== SUPPLIED DATA ==

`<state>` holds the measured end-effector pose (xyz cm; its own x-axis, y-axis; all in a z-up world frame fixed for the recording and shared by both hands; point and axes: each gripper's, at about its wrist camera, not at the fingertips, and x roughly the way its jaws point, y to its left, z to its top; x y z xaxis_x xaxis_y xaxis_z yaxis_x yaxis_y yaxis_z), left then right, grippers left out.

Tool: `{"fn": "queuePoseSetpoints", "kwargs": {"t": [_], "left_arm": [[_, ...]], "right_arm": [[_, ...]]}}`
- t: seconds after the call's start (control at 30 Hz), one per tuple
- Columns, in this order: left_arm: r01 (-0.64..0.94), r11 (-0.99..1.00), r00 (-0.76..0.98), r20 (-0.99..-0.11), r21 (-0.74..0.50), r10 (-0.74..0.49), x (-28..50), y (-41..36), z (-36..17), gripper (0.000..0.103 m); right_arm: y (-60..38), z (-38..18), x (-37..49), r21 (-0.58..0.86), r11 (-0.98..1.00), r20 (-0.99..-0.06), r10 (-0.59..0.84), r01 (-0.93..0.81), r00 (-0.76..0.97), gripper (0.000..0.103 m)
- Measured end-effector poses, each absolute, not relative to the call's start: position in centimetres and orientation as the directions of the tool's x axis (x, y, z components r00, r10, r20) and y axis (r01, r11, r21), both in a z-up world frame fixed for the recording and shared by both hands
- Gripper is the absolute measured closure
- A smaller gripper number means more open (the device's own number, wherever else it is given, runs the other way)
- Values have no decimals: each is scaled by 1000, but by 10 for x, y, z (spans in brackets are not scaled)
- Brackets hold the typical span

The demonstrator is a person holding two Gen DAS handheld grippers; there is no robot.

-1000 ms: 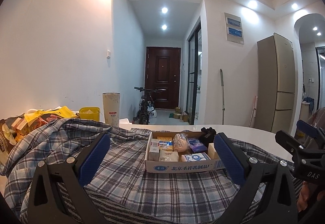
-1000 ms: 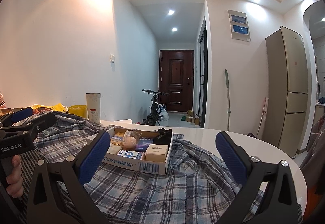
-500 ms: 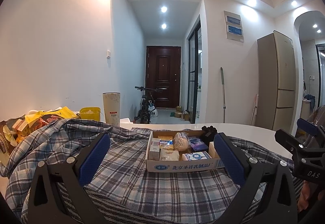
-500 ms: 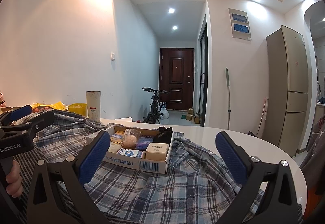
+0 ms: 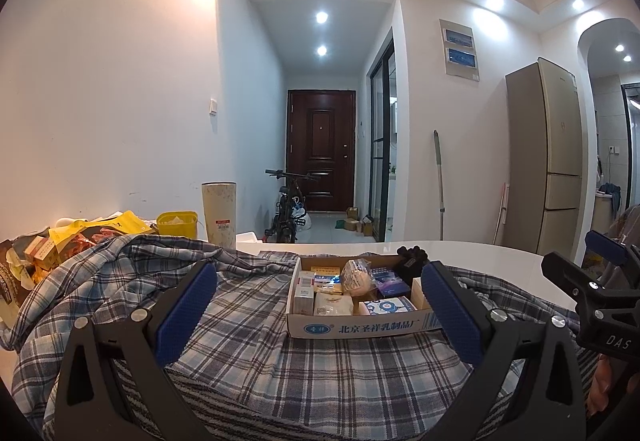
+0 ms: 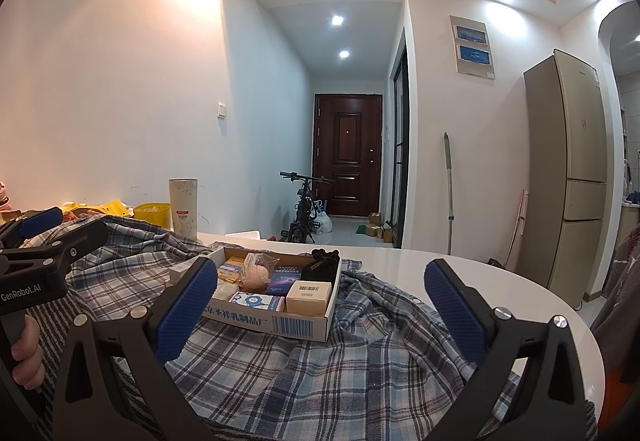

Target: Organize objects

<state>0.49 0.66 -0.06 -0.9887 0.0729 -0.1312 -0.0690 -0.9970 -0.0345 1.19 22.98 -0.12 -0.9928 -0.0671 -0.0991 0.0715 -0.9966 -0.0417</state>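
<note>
A shallow cardboard box (image 5: 360,326) (image 6: 276,323) holding several small packets and cartons sits on a blue plaid shirt (image 5: 256,321) (image 6: 360,353) spread over a white round table (image 6: 472,273). My left gripper (image 5: 318,309) is open and empty, held just short of the box, which lies between its blue pads and beyond them. My right gripper (image 6: 320,305) is open and empty to the right of the box, above the shirt. Each gripper shows at the edge of the other's view.
A tall beige cup (image 5: 219,215), a yellow tub (image 5: 177,223) and a pile of snack bags (image 5: 72,241) stand at the table's far left by the wall. A fridge (image 6: 572,177) stands to the right. A hallway with a bicycle (image 5: 288,215) lies behind.
Both views have barely shifted, with the box drifting a touch lower. Both grippers stay open and empty.
</note>
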Motion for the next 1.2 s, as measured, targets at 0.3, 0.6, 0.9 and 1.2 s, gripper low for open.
{"fn": "queuePoseSetpoints", "kwargs": {"t": [0.3, 0.6, 0.9, 1.2], "left_arm": [[-69, -997, -988, -135, -35, 73, 5, 7, -2, 0], [-69, -997, -988, -137, -33, 73, 4, 7, -2, 0], [-68, -997, -988, -137, -34, 72, 4, 7, -1, 0], [-68, -997, -988, -138, -33, 72, 4, 7, -1, 0]], "right_arm": [[231, -2, 12, -42, -997, -103, -66, 71, -992, 0], [231, -3, 11, -43, -997, -110, -65, 70, -992, 0], [230, -2, 10, -43, -997, -113, -64, 69, -992, 0], [231, -3, 10, -44, -997, -119, -63, 69, -991, 0]]}}
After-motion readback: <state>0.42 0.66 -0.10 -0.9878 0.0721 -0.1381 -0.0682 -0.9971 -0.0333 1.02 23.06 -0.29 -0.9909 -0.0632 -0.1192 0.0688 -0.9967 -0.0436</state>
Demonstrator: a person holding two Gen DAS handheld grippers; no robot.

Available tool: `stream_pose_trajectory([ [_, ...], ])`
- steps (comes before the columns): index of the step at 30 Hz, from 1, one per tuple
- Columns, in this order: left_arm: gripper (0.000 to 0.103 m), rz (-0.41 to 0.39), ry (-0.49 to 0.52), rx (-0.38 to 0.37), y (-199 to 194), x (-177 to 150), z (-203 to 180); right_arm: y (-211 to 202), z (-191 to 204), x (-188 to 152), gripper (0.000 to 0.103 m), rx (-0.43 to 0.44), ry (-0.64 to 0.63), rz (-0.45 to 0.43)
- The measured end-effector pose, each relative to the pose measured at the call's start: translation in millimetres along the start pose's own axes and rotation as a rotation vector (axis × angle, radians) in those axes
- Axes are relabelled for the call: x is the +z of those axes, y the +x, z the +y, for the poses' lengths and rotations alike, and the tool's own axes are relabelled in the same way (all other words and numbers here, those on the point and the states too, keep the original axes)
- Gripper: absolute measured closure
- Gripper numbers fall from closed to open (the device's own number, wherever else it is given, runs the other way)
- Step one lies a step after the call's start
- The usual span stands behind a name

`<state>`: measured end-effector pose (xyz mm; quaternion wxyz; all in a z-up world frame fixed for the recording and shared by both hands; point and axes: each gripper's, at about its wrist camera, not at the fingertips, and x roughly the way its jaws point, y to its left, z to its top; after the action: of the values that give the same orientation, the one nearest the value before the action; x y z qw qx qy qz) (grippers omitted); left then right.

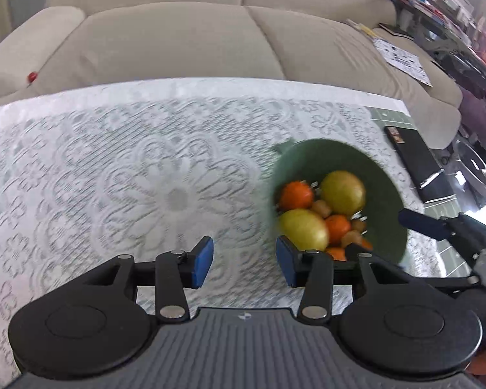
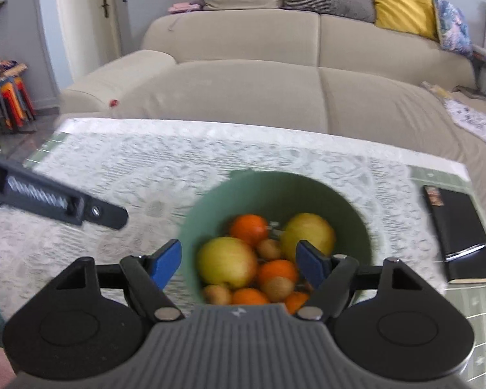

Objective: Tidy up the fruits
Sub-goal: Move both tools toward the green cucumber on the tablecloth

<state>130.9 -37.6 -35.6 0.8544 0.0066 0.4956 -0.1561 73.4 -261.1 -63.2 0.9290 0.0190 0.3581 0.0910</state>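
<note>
A green bowl (image 1: 382,175) (image 2: 275,191) stands on the lace-covered table. It holds two yellow apples (image 1: 342,192) (image 2: 227,262), several oranges (image 1: 296,194) (image 2: 248,227) and small brown fruits (image 2: 269,249). My left gripper (image 1: 244,261) is open and empty just left of the bowl, its right pad (image 1: 283,259) by the near rim. My right gripper (image 2: 238,264) is open and empty over the bowl's near side, one finger outside the left wall, one over the fruit. The right gripper's finger also shows in the left wrist view (image 1: 421,223).
The table carries a white lace cloth (image 1: 145,178) over a green mat. A black notebook with a pen (image 2: 460,236) lies right of the bowl. A beige sofa (image 2: 243,90) runs behind the table, with a small red object (image 1: 32,76) on it.
</note>
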Motion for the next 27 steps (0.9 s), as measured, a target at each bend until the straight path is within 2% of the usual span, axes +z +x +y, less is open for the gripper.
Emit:
stream_pose_trajectory([
  [5,0.050,0.003,-0.047,0.029,-6.5,-17.4,27.0,1.9,22.0,1.6,0.028,0.078,0.019,0.039],
  [14,0.050,-0.015,-0.133,0.024,-13.2,-33.1,57.2,11.3,57.3,-7.1,0.022,0.105,-0.030,0.106],
  [22,0.049,0.013,-0.178,0.012,-10.8,-40.9,70.8,27.9,73.2,-14.1,0.022,0.092,-0.070,0.172],
  [27,0.050,0.055,-0.178,-0.019,-10.7,-47.6,75.8,32.8,77.2,-16.6,0.025,0.119,-0.081,0.207],
])
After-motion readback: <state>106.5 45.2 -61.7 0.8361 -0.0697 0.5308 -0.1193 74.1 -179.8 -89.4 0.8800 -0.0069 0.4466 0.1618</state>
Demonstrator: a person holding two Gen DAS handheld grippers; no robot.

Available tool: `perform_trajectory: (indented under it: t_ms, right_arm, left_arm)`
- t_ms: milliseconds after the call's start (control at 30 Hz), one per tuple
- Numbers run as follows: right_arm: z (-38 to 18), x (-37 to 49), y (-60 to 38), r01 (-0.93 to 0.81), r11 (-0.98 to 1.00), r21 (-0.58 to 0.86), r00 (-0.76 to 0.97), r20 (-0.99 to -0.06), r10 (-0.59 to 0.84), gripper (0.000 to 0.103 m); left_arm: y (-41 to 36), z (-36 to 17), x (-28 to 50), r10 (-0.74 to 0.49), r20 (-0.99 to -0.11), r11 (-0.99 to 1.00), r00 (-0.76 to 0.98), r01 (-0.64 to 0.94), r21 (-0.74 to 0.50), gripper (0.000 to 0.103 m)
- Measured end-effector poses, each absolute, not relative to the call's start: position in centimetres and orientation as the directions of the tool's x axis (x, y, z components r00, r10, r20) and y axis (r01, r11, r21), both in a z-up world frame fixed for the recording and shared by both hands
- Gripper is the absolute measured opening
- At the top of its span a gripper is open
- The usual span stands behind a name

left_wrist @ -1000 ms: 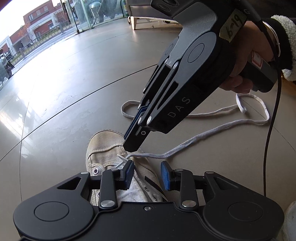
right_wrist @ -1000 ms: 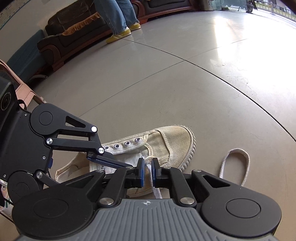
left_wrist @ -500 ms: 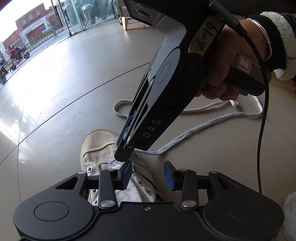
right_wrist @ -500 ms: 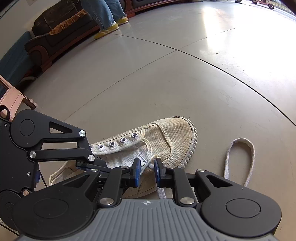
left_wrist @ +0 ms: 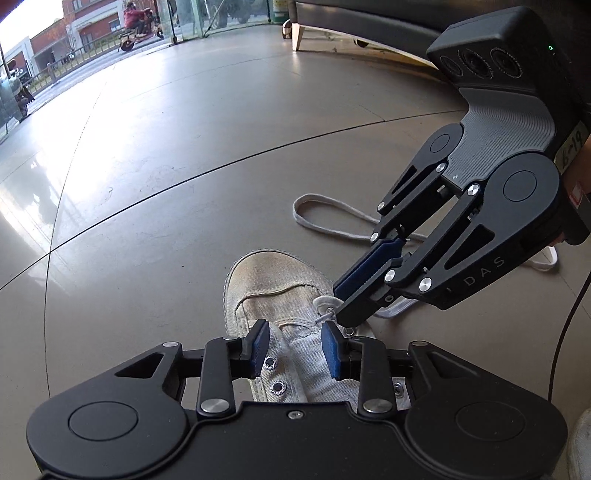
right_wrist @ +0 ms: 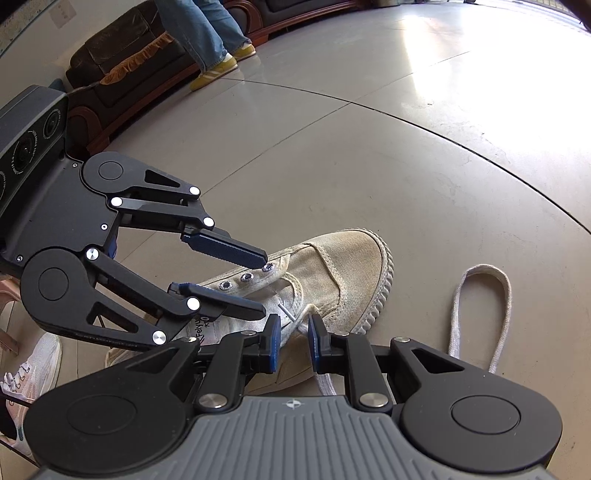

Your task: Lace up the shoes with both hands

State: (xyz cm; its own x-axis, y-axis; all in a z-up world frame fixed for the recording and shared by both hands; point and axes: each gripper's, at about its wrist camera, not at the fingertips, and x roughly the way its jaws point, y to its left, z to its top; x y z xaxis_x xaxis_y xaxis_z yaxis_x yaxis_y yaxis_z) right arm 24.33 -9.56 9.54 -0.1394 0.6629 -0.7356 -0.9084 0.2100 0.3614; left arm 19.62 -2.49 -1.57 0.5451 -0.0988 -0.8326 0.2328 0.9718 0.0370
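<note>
A beige canvas shoe lies on the floor with its toe pointing away. Its white lace trails in loops on the floor to the right. My left gripper hovers over the tongue and eyelets. Its jaws are closing, with nothing pinched between them. My right gripper comes in from the right at the front eyelets. Its pads stand slightly apart. The lace end and its aglet run loosely through the gap.
A dark sofa and a person's legs in yellow shoes are at the back. A white sneaker lies at the left edge. A black cable hangs at the right. Glass doors face a street.
My left gripper has slid sideways, so the shoe is now centred under it and the right gripper sits further right. The right pads have parted slightly around the lace.
</note>
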Motion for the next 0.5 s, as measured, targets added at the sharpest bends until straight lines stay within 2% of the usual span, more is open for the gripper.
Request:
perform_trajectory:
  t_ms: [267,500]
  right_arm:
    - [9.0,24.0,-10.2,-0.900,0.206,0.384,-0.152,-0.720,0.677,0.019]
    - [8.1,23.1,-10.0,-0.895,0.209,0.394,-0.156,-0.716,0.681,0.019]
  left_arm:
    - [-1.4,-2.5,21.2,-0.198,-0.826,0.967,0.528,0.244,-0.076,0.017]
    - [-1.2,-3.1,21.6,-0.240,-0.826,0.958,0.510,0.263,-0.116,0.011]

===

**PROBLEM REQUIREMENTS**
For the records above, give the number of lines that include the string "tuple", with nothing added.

**SOLUTION TO THE PROBLEM**
3